▸ Task
Return all the data below as it stands, minus the pictures.

▸ Data provided

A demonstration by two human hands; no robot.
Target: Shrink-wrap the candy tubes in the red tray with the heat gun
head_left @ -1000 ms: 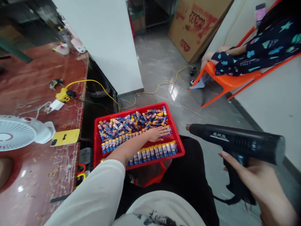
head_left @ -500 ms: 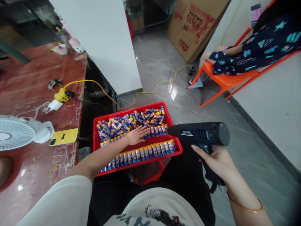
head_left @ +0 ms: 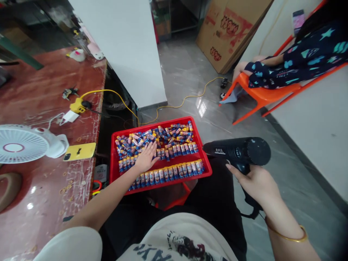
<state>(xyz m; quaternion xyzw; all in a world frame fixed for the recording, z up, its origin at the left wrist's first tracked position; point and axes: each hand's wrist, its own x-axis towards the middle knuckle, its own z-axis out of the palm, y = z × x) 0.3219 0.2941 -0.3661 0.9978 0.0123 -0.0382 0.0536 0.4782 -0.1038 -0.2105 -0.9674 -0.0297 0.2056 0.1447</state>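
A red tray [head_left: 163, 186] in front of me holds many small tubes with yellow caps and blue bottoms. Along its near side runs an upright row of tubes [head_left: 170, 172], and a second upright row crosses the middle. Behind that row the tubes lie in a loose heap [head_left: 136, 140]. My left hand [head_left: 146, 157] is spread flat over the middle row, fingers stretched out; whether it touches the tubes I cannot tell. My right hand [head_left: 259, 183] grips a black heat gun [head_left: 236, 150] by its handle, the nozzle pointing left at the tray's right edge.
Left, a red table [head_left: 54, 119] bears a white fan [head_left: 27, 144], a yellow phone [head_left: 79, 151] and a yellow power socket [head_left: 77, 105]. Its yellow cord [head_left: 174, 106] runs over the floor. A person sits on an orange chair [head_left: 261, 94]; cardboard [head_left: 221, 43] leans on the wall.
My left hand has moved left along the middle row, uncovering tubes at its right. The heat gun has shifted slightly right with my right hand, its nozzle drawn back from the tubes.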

▸ Answer
A demonstration by two human hands; no robot.
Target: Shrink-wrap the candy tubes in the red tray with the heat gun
head_left @ -1000 ms: 
head_left @ -500 ms: 
head_left @ +0 ms: 
<state>(xyz m; quaternion xyzw; all in a world frame fixed for the recording, z up, its origin at the left wrist's first tracked position; point and axes: each hand's wrist, its own x-axis towards the middle knuckle, its own z-axis out of the palm, y = z × x) 0.3219 0.2941 -0.3661 0.9978 0.0123 -0.0382 0.0536 0.4782 -0.1038 -0.2105 -0.9674 -0.0297 0.2056 0.1447</state>
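A red tray [head_left: 163, 186] in front of me holds many small tubes with yellow caps and blue bottoms. Along its near side runs an upright row of tubes [head_left: 170, 172], and a second upright row crosses the middle. Behind that row the tubes lie in a loose heap [head_left: 136, 140]. My left hand [head_left: 146, 157] is spread flat over the middle row, fingers stretched out; whether it touches the tubes I cannot tell. My right hand [head_left: 259, 183] grips a black heat gun [head_left: 236, 150] by its handle, the nozzle pointing left at the tray's right edge.
Left, a red table [head_left: 54, 119] bears a white fan [head_left: 27, 144], a yellow phone [head_left: 79, 151] and a yellow power socket [head_left: 77, 105]. Its yellow cord [head_left: 174, 106] runs over the floor. A person sits on an orange chair [head_left: 261, 94]; cardboard [head_left: 221, 43] leans on the wall.
My left hand has moved left along the middle row, uncovering tubes at its right. The heat gun has shifted slightly right with my right hand, its nozzle drawn back from the tubes.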

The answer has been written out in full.